> **TASK PROMPT**
Set down all of the data that follows word for word, without the images.

> **PROVIDED MATERIAL**
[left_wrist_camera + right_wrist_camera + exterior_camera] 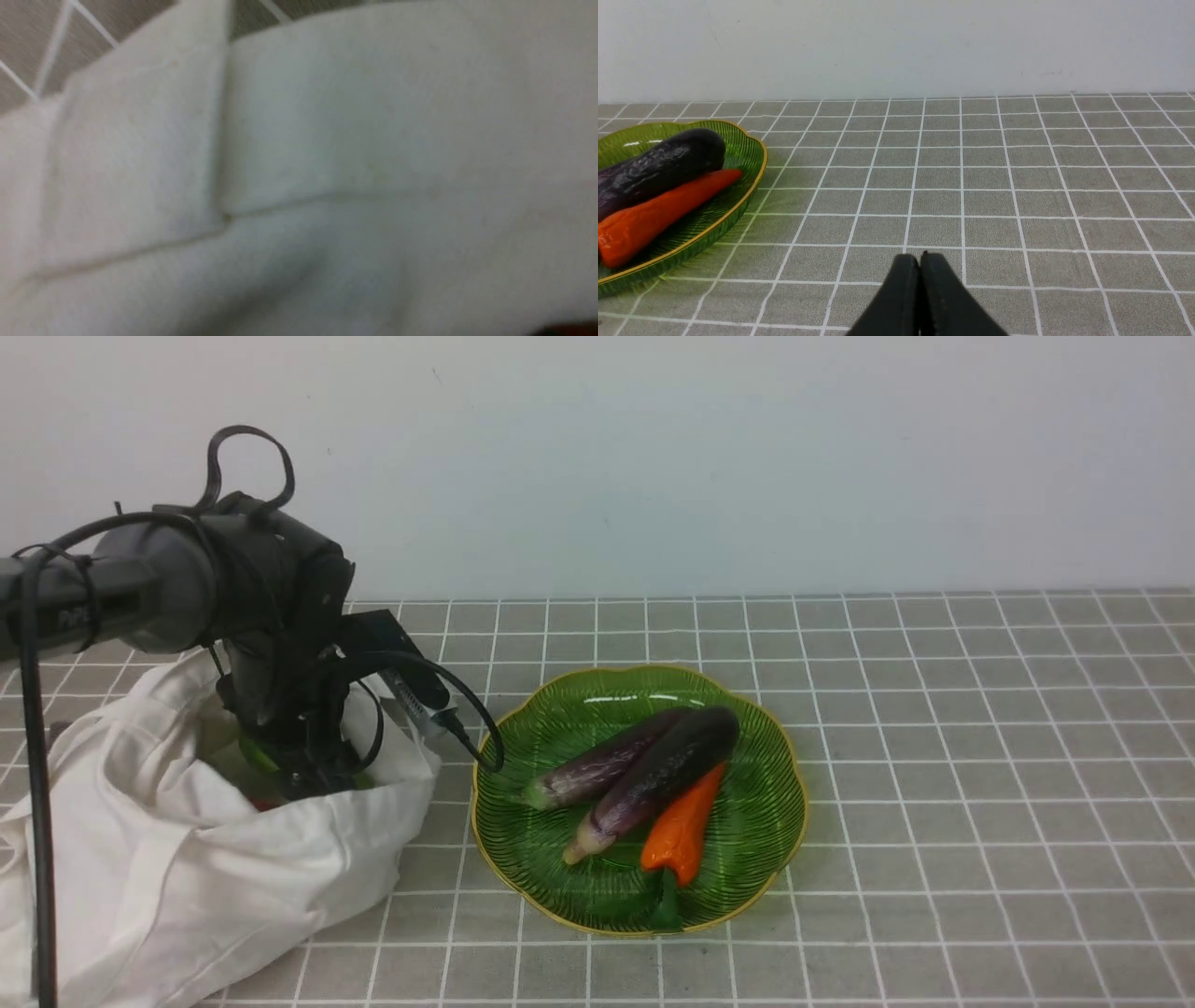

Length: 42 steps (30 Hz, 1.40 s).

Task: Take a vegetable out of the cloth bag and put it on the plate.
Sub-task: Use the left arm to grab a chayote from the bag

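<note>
While the left gripper (306, 773) hangs inside the cloth bag (187, 877) at the tabletop's near left corner, its jaws hidden and their state untellable, a green vegetable (254, 753) shows inside beside it. The right gripper (920, 268) is closed, empty.
</note>
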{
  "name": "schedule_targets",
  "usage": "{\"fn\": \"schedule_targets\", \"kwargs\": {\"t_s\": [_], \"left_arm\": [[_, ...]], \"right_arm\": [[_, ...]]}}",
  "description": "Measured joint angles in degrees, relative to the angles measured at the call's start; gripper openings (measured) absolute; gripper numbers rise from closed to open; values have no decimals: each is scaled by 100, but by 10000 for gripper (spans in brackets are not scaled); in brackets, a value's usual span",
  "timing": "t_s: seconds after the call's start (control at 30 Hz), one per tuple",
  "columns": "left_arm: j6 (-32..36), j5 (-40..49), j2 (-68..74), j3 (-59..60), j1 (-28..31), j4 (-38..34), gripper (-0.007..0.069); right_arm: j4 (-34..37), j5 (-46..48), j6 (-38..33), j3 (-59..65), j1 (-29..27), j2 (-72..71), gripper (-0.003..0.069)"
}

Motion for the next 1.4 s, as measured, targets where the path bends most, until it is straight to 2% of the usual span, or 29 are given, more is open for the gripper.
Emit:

> **RESULT OF THE EXERCISE**
[left_wrist_camera + right_wrist_camera + exterior_camera] 

Length: 42 steps (30 Hz, 1.40 s).

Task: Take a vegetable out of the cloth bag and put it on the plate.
Sub-task: Use the left arm to grab a chayote from the bag

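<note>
While the left gripper (306, 773) hangs inside the cloth bag (187, 877) at the tabletop's near left corner, its jaws hidden and their state untellable, a green vegetable (254, 753) shows inside beside it. The right gripper (920, 268) is closed, empty.
</note>
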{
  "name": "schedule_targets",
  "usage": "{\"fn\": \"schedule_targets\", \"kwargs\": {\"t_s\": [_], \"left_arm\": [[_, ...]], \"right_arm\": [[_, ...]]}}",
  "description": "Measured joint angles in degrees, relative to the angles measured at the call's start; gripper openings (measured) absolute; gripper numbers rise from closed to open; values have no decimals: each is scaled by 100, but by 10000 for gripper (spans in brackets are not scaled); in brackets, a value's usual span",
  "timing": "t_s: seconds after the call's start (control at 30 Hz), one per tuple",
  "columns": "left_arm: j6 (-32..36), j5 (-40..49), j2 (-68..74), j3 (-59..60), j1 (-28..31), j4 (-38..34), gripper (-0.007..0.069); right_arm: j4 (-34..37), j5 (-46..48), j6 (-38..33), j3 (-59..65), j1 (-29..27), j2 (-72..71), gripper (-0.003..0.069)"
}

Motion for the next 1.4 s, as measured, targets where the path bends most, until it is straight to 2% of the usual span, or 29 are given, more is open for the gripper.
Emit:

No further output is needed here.